• _What the task asks_: Write out every line below that contains "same".

[Dataset items]

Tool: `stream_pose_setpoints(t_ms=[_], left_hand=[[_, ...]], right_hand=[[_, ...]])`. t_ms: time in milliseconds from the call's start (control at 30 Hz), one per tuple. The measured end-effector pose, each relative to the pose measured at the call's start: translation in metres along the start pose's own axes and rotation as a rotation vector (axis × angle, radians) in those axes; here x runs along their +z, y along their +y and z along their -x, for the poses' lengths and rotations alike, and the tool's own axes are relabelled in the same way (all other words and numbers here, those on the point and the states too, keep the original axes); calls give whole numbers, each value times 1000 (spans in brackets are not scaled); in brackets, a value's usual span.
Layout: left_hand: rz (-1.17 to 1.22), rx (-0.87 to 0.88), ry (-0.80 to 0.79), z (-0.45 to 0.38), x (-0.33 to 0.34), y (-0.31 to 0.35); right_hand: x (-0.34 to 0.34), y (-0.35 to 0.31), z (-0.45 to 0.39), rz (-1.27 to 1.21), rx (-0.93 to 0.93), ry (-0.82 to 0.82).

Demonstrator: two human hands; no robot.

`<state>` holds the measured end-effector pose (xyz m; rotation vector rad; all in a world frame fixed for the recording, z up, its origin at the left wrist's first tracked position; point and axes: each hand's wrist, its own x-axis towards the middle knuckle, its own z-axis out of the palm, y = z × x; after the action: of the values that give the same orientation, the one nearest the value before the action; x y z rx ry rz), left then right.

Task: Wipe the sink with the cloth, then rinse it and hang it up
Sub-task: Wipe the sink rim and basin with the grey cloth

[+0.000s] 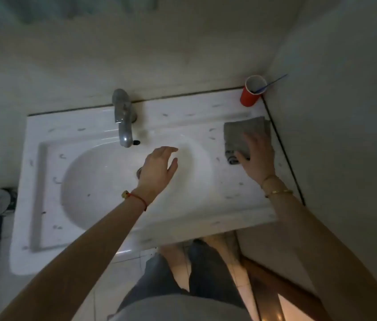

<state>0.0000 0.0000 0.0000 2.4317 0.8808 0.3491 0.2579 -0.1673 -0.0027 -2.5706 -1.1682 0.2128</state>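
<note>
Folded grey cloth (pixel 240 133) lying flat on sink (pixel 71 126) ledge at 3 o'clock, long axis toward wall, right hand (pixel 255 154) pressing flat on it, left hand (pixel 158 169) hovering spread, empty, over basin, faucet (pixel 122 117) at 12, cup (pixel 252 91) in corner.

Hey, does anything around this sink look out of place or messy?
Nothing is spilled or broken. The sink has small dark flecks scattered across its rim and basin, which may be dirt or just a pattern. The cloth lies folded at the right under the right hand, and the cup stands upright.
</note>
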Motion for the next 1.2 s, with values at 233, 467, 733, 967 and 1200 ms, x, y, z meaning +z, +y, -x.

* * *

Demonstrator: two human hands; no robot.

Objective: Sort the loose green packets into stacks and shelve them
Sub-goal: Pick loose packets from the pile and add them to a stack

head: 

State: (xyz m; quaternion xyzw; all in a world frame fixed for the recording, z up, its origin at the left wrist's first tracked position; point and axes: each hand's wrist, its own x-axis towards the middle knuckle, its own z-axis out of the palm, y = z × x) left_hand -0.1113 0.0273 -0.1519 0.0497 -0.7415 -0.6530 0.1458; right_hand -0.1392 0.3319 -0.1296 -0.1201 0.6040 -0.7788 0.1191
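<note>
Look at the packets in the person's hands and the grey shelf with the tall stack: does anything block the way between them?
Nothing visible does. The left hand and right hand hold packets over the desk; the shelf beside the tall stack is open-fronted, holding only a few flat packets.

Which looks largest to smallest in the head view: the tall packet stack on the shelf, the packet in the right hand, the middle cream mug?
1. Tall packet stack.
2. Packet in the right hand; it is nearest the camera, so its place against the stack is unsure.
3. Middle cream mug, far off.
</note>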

• _Answer below_:
Tool: `stream_pose_setpoints(t_ms=[_], left_hand=[[_, ...]], right_hand=[[_, ...]])`. t_ms: time in milliseconds from the call's start (control at 30 Hz), one per tuple. The measured end-effector pose, each relative to the pose measured at the call's start: translation in metres along the start pose's own axes and rotation as a rotation vector (axis × angle, radians) in those axes; here x runs along their +z, y along their +y and z along their -x, for the poses' lengths and rotations alike, and the tool's own axes are relabelled in the same way (all other words and numbers here, those on the point and the states too, keep the original axes); calls give whole numbers, each value times 1000 (spans in brackets are not scaled); in brackets, a value's usual span.
`<state>` holds the measured end-effector pose (xyz m; rotation vector rad; all in a world frame fixed for the recording, z up, its origin at the left wrist's first tracked position; point and axes: each hand's wrist, its own x-axis towards the middle knuckle, its own z-axis out of the palm, y = z × x; after the action: of the values that give the same orientation, the one nearest the value before the action; x y z rx ry rz), left then right.

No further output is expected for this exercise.